(Data excerpts)
═══
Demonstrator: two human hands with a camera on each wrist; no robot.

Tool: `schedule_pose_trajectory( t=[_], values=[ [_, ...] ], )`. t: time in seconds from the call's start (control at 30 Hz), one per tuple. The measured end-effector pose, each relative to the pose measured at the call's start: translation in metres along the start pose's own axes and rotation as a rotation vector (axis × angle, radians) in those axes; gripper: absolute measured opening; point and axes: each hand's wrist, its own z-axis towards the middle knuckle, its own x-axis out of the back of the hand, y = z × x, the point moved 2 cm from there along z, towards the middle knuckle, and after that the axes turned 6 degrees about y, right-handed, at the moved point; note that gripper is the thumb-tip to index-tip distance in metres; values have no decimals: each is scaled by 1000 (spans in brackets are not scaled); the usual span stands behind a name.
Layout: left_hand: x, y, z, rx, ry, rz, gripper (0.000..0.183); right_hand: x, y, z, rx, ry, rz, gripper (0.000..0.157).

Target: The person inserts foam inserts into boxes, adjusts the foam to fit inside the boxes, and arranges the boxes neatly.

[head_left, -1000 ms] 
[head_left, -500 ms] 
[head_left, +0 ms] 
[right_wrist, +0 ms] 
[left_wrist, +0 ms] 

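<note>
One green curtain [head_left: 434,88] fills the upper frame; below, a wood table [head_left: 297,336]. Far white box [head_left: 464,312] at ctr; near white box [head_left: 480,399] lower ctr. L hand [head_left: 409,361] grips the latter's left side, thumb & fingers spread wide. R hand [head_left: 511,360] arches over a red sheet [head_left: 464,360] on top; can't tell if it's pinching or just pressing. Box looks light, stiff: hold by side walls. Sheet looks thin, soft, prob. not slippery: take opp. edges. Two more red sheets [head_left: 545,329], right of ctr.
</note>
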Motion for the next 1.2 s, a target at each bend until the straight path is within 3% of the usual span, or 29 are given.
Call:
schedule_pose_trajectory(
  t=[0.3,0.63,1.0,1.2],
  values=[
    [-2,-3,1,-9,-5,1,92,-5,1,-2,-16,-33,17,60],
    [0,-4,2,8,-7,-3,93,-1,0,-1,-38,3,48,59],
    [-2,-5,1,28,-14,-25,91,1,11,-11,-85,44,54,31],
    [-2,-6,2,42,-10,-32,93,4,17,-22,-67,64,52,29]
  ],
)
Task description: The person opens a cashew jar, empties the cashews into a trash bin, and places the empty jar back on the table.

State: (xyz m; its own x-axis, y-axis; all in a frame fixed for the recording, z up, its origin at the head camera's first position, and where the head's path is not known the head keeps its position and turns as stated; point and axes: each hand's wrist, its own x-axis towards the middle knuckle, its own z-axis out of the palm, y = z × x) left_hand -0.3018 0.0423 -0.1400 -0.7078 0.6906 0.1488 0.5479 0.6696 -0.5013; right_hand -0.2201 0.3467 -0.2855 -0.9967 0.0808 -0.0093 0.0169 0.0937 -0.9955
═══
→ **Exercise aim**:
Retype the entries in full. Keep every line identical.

→ **Reply**:
Demonstrator: two human hands with a camera on each wrist; no robot.

Tool: `schedule_pose_trajectory( t=[_], values=[ [_, ...] ], )`. t: time in seconds from the call's start (control at 30 Hz), one per tuple. The measured end-effector pose, each relative to the pose measured at the call's start: translation in metres along the start pose's own axes and rotation as a rotation vector (axis × angle, radians) in those axes; gripper: absolute measured opening; point and axes: each hand's wrist, its own z-axis towards the middle knuckle, its own x-axis out of the back of the hand, y = z × x, the point moved 2 cm from there along z, towards the middle knuckle, and after that the axes turned 6 degrees about y, right-handed, at the moved point; note that gripper is the thumb-tip to index-tip distance in metres; values have no decimals: each is scaled by 1000 (spans in brackets are not scaled); the usual span stands behind a name.
Layout: left_hand: x, y, z, rx, ry, rz, gripper (0.000..0.183); right_hand: x, y, z, rx, ry, rz, gripper (0.000..0.157).

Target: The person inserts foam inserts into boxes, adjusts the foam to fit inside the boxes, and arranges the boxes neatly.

[head_left, -1000 ms] 
[head_left, -500 ms] 
[head_left, +0 ms] 
[right_wrist, +0 ms] 
[left_wrist, +0 ms] 

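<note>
One green curtain [head_left: 434,88] fills the upper frame; below, a wood table [head_left: 297,336]. Far white box [head_left: 464,312] at ctr; near white box [head_left: 480,399] lower ctr. L hand [head_left: 409,361] grips the latter's left side, thumb & fingers spread wide. R hand [head_left: 511,360] arches over a red sheet [head_left: 464,360] on top; can't tell if it's pinching or just pressing. Box looks light, stiff: hold by side walls. Sheet looks thin, soft, prob. not slippery: take opp. edges. Two more red sheets [head_left: 545,329], right of ctr.
</note>
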Motion for the next 1.2 s, a target at each bend until the straight path is within 3% of the usual span, or 29 are given.
Call:
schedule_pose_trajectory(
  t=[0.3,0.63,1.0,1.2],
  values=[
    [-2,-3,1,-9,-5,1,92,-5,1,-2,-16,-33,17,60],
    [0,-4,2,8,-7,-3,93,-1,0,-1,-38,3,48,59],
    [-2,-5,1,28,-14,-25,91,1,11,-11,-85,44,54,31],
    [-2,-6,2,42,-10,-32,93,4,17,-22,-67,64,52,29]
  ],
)
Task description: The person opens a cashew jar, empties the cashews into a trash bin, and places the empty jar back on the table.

State: (xyz m; its own x-axis, y-axis; all in a frame fixed for the recording, z up, its origin at the head camera's first position, and where the head's path is not known the head keeps its position and turns as stated; point and axes: each hand's wrist, its own x-axis towards the middle knuckle, its own z-axis out of the palm, y = z × x) left_hand -0.3018 0.0423 -0.1400 -0.7078 0.6906 0.1488 0.5479 0.6696 -0.5013; right_hand -0.2201 0.3467 -0.2855 -0.9967 0.0808 -0.0093 0.0169 0.0937 -0.9955

This is the complete output for the exercise.